The peace prize winner, best known for his book Night, which drew on his concentration camp experiences, died on Saturday aged 87 at his home in Manhattan

Activist and writer Elie Wiesel, the World War Two death camp survivor who won a Nobel Peace Prize for becoming the life-long voice of millions of Holocaust victims, died on Saturday aged 87 at his home in Manhattan.

Wiesel was a philosopher, speaker, playwright and professor who also campaigned for the tyrannized and forgotten around the world.

“My father raised his voice to presidents and prime ministers when he felt issues on the world stage demanded action,” his son, Elisha Wiesel, said in a statement.

“But those who knew him in private life had the pleasure of experiencing a gentle and devout man who was always interested in others, and whose quiet voice moved them to better themselves.

“I will hear that voice for the rest of my life, and hope and pray that I will continue to earn the unconditional love and trust he always showed me.”

Born in Sighet, Romania on 30 September 1928, Wiesel became best known for his book Night, which drew on his experiences in Nazi concentration camps during the final years of the second world war. Barely a teenager when Hungary annexed his town and forced its Jewish people into ghettos in 1940, Wiesel was then sent with his father to the concentration camp at Auschwitz, Poland.

His mother and sister were killed in gas chambers. After a forced march to Buchenwald, his father, already suffering from dysentery, was killed by an SS officer’s beating.
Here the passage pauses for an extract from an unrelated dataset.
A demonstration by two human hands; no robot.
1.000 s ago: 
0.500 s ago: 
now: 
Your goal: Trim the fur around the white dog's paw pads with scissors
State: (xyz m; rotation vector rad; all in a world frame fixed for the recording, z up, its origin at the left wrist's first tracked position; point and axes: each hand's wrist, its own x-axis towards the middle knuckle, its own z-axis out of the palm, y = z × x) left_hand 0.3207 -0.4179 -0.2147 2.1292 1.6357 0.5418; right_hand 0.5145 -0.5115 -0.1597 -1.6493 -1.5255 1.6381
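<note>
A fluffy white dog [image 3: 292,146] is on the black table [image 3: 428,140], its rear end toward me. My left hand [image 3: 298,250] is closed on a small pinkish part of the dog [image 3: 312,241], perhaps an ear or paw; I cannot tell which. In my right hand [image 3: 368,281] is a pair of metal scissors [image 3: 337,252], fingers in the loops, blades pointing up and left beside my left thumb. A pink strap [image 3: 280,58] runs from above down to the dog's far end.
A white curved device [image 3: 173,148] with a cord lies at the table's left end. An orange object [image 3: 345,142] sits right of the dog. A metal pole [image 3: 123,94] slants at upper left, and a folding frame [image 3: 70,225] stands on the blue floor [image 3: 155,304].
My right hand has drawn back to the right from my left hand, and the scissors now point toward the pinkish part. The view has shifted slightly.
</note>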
Freed from the camp at 16, Wiesel moved to France with other Jewish survivors and became a journalist for French and Israeli papers in the late 1940s. He moved to the US in 1955 and became a US citizen in 1963. In the late 1950s he completed Night, which was translated into English in 1960.

In awarding the Peace Prize in 1986, the Nobel Committee praised him as a “messenger to mankind” and “one of the most important spiritual leaders and guides in an age when violence, repression and racism continue to characterize the world.”

Israeli Prime Minister Benjamin Netanyahu hailed Wiesel as a ray of light, and said his extraordinary personality and unforgettable books demonstrated the triumph of the human spirit over the most unimaginable evil.

“Out of the darkness of the Holocaust, Elie became a powerful force for light, truth and dignity,” he said.

Wiesel did not waver in his campaign never to let the world forget the Holocaust horror. While at the White House in 1985 to receive the Congressional Gold Medal, he even rebuked U.S. President Ronald Reagan for planning to lay a wreath at a German cemetery where some of Hitler's notorious Waffen SS troops were buried.

“Don't go to Bitburg,” Wiesel said. “That place is not your place. Your place is with the victims of the SS.”

Wiesel confronted another president, telling Bill Clinton in 1993: “I cannot sleep for what I have seen” in the former Yugoslavia. “As a Jew I am saying that we must do something to stop the bloodshed in that country!” he said. “People fight each other and children die. Why? Something, anything must be done.”

Wiesel became close to U.S. President Barack Obama but the friendship did not deter him from criticizing U.S. policy on Israel. He spoke out in favour of Jewish settlements in East Jerusalem and pushed the United States and other world powers to take a harder stance against Iran over its nuclear program.

Obama remembered him as “one of the great moral voices of our time, and in many ways, the conscience of the world.”